Au cas présent, il suffit de constater :

- que les parts de marché de Dinno Santé sur le marché de la fourniture des pompes à insuline (à supposer que puisse être caractérisé un marché de référence de ce type, ce qui n'est établi en aucune façon) ne sont pas précisées ;

- que l'attestation de l'expert-comptable de Caraïbes Chirurgie, qui produit un tableau se limitant à comparer le chiffre d'affaires HT entre les deux partenaires sur les exercices 2018 à 2020 et le résultat net de la Caraïbes Chirurgie, n'apporte pas de données suffisantes.

Dans ces circonstances, les éléments versés aux débats ne permettent pas d'étayer l'existence d'une situation de dépendance économique, au sens de l'article L.420-2, alinéa 2, du commerce, de Caraïbes Distribution à l'égard de Dinno Santé. Aucun abus ne peut donc être utilement recherché.

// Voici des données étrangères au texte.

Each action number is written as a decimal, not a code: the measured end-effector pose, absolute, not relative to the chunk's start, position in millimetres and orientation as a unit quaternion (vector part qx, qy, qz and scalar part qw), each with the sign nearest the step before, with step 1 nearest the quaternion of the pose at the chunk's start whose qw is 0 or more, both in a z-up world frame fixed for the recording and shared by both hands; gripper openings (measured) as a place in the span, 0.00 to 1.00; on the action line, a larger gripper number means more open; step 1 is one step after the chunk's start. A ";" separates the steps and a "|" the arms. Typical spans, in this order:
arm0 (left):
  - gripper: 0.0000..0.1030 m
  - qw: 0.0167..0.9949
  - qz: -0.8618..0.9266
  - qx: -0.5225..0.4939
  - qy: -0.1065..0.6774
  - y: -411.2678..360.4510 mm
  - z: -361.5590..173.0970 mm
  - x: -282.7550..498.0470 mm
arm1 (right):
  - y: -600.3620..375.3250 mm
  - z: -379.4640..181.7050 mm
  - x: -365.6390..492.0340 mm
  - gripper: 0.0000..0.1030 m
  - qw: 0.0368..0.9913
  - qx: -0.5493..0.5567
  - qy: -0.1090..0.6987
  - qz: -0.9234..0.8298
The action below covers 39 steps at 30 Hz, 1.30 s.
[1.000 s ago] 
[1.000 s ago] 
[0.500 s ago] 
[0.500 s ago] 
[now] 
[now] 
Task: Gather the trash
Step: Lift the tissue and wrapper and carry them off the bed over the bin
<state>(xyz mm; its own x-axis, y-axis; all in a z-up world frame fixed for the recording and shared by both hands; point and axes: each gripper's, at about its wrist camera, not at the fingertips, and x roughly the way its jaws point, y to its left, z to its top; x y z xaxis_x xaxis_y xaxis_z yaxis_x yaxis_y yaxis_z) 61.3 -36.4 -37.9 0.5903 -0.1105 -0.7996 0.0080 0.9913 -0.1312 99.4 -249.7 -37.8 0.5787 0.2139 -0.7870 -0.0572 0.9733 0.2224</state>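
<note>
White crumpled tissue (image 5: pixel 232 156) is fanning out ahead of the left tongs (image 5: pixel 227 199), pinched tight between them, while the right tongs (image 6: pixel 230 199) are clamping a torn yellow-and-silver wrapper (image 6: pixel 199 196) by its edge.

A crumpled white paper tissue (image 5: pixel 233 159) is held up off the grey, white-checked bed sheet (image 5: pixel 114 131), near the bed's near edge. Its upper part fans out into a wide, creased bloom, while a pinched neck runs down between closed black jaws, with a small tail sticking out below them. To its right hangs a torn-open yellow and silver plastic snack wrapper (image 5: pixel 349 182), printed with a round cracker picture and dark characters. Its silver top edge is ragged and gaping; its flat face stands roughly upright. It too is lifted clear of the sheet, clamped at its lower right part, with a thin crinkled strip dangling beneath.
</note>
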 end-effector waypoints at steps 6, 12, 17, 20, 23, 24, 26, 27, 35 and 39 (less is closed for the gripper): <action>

En second lieu, aux termes de l'article L. 442-6, I ancien du code de commerce, "engage la responsabilité de son auteur et l'oblige à réparer le préjudice causé le fait (') :

2° de soumettre ou de tenter de soumettre un partenaire commercial à des obligations créant un déséquilibre significatif dans les droits et obligations des parties".

Il doit être constaté que Caraïbes Distribution, à qui la charge de la preuve des faits nécessaires au succès de sa prétention incombe, ne démontre en l'espèce ni soumission, ni déséquilibre significatif.

La Cour ajoute que l'objet de la clause de non concurrence critiquée est limité aux missions confiées, soit la sous-traitance de prestation de service de pompe à insuline et la sous-distribution de dispositif médical ("activités concurrentes de celles de Dinno Santé visées au présent contrat (') sur le territoire et pour la clientèle [objet du contrat]"), et que Caraïbes Chirurgie a pu librement poursuivre son activité de commerce de gros de produits pharmaceutiques.

Le jugement est confirmé.

Sur l'application des dispositions de l'article 700 du code de procédure civile et sur les dépens

Il serait inéquitable de laisser à la charge de l'intimée les frais irrépétibles d'appel qu'elle a contrainte d'exposer pour faire valoir ses droits devant la Cour.

Caraïbes Distribution sera en conséquence condamnée à verser à Dinno Santé la somme de 5 000 euros sur le fondement de l'article 700 du code de procédure civile.

Caraïbes Distribution, qui succombe en toutes ses prétentions, sera condamnée aux dépens d'appel.

PAR CES MOTIFS

La Cour,

Confirme le jugement du tribunal de commerce de Paris du 2 février 2022 en ses dispositions qui lui sont soumises ;

Y ajoutant,

Condamne la société Caraïbes Chirurgie Biotechno Médicales aux dépens d'appel ;

Condamne la société Caraïbes Chirurgie Biotechno Médicales à verser à la société Dinno Santé la somme supplémentaire de 5 000 euros par application de l'article 700 du code de procédure civile en cause d'appel.